Abstract

Foundational models for digital pathology promise to accelerate and improve diagnostic accuracy, but their capacity to identify disease-defining features in uncommon conditions remains largely untested. The ~3400 patients in the United States who receive lung transplantation undergo routine biopsies of the donor lung in the first year after transplantation to detect subclinical acute rejection. Acute cellular rejection (ACR) after lung transplantation is diagnosed using transbronchial biopsies, but focal histologic changes and spatial heterogeneity limit diagnostic reproducibility.

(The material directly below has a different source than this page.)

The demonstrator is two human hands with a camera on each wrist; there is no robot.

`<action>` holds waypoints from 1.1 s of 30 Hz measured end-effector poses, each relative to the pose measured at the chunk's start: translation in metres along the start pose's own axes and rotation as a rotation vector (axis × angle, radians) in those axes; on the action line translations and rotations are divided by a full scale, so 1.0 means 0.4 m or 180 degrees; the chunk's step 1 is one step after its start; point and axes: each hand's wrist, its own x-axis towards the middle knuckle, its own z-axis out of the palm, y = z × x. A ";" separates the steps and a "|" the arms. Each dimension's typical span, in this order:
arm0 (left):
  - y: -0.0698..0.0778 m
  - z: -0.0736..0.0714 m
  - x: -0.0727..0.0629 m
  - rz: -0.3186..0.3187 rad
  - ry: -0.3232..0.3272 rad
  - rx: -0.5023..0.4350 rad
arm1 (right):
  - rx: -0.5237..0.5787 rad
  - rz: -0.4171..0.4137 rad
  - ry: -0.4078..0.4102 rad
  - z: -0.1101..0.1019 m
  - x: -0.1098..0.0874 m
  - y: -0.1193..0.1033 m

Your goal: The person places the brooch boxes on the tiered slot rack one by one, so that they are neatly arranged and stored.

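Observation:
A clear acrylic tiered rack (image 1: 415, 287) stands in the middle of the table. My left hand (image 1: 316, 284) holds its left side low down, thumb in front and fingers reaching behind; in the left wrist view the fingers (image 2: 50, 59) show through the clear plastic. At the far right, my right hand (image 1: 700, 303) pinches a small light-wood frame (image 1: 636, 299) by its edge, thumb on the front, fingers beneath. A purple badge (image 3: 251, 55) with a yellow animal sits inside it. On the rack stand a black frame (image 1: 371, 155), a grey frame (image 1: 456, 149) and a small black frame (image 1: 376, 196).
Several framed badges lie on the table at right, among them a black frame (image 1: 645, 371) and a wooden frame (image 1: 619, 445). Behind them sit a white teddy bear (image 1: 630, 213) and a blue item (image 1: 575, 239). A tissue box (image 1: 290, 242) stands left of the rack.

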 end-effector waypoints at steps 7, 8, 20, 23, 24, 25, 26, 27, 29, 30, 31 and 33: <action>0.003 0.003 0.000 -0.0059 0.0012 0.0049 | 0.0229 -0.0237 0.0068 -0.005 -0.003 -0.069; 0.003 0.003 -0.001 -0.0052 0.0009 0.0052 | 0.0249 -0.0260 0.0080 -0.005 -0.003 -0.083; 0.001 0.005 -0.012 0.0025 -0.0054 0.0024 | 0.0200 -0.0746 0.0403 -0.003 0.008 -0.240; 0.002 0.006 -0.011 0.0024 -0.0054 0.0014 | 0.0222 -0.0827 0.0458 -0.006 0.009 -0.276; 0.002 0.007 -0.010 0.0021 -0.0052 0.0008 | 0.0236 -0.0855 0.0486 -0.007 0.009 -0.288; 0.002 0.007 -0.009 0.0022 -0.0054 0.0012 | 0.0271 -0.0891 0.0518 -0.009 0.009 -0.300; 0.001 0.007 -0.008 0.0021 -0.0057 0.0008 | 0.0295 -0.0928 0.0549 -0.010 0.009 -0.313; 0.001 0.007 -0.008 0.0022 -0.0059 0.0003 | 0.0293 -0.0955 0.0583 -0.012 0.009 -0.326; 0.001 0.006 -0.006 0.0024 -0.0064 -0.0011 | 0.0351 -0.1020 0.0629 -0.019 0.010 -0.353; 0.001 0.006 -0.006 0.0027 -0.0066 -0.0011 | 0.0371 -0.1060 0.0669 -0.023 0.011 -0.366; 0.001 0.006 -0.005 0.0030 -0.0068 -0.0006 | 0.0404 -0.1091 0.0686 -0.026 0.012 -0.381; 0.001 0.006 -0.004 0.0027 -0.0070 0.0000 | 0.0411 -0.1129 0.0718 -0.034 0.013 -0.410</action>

Here, we applied a foundation model-augmented multiple instance learning approach to 1,558 whole-slide images from 632 biopsies across 197 lung transplant recipients. The model accurately classified ACR (PR-AUC=0.89) and identified tissue neighborhoods predictive of graft outcomes. Attention-based interpretability revealed peribronchial lymphoid aggregates distinct from canonical perivascular infiltrates. Inflammatory bronchial and alveolar tissue patterns were associated with higher CLAD incidence among five-year survivors. Spatial transcriptomics confirmed these aggregates contain B cells, T cells, and CXCL9/10-expressing macrophages with tertiary lymphoid structure markers. Single-cell profiling of bronchoalveolar lavage identified similar CXCL9/10-expressing macrophage populations, spanning tissue and alveolar compartments. Multi-omics factor analysis linked a macrophage-T-cell cytokine axis to concurrent ACR. These findings reveal macrophage-driven chemokine production as an organizing feature of rejection biology across anatomical compartments, suggesting alternative therapeutic targets beyond current T cell-directed immunosuppression.